- **EXERCISE DETAILS**: Provide nothing except how many lines of the data contain the word "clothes".
[Opening GIVEN ENTRIES section]
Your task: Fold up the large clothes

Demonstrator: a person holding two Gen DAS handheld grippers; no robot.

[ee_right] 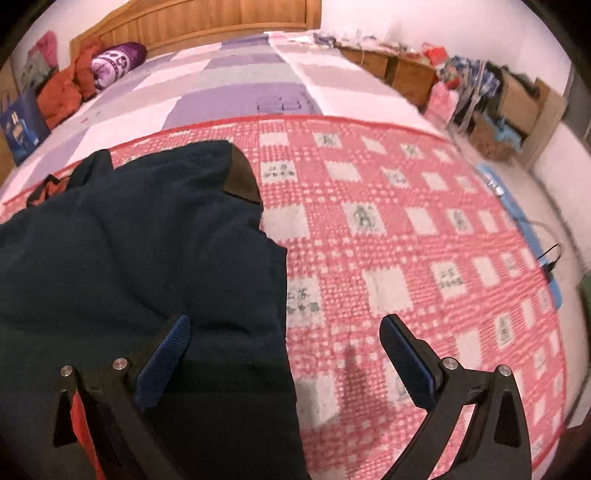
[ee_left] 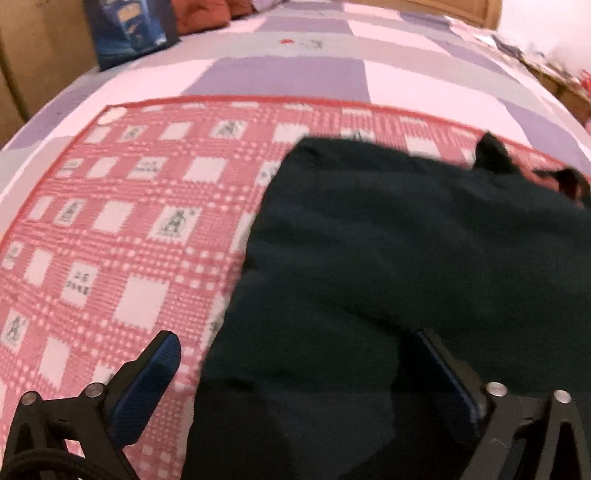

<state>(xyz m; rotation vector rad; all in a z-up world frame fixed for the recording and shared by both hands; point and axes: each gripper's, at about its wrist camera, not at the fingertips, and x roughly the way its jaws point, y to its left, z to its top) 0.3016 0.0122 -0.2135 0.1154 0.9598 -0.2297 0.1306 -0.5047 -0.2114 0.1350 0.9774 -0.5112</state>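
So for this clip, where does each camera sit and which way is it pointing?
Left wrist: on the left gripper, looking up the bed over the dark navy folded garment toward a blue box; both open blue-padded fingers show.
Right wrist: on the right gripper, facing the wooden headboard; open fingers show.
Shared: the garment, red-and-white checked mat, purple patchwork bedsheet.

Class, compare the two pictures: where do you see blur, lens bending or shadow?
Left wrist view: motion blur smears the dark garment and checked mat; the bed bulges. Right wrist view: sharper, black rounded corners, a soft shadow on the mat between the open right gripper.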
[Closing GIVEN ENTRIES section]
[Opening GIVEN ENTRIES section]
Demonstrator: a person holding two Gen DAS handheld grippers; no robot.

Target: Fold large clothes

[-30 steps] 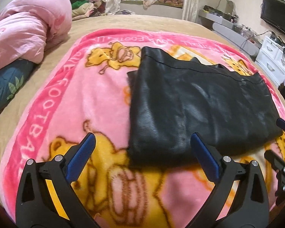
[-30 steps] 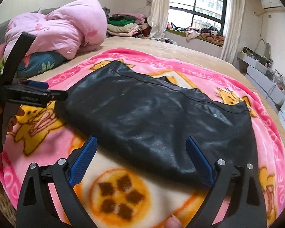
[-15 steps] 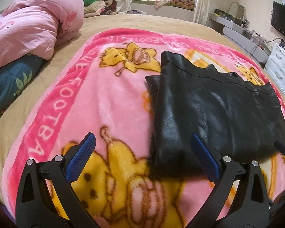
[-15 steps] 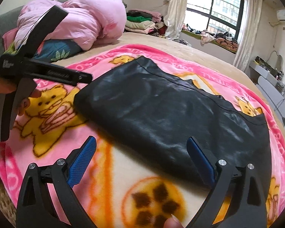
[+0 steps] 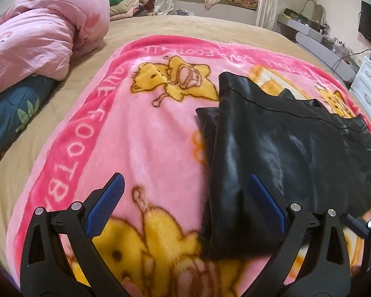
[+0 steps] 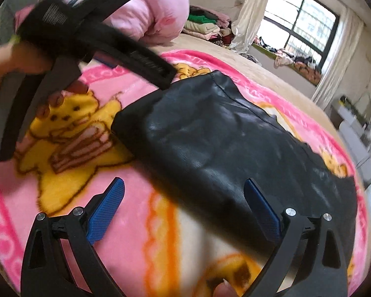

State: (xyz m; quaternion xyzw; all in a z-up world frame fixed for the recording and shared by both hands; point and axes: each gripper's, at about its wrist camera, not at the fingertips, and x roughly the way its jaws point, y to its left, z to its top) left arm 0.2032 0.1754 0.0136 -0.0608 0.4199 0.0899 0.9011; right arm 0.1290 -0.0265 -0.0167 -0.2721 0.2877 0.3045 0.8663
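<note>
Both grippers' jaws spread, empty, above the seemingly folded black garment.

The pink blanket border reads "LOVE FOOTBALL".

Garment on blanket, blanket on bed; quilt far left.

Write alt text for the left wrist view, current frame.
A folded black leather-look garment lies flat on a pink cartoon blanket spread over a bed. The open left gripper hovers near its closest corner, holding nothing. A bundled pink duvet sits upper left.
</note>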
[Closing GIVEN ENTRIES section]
- **ANSWER BOX**: 2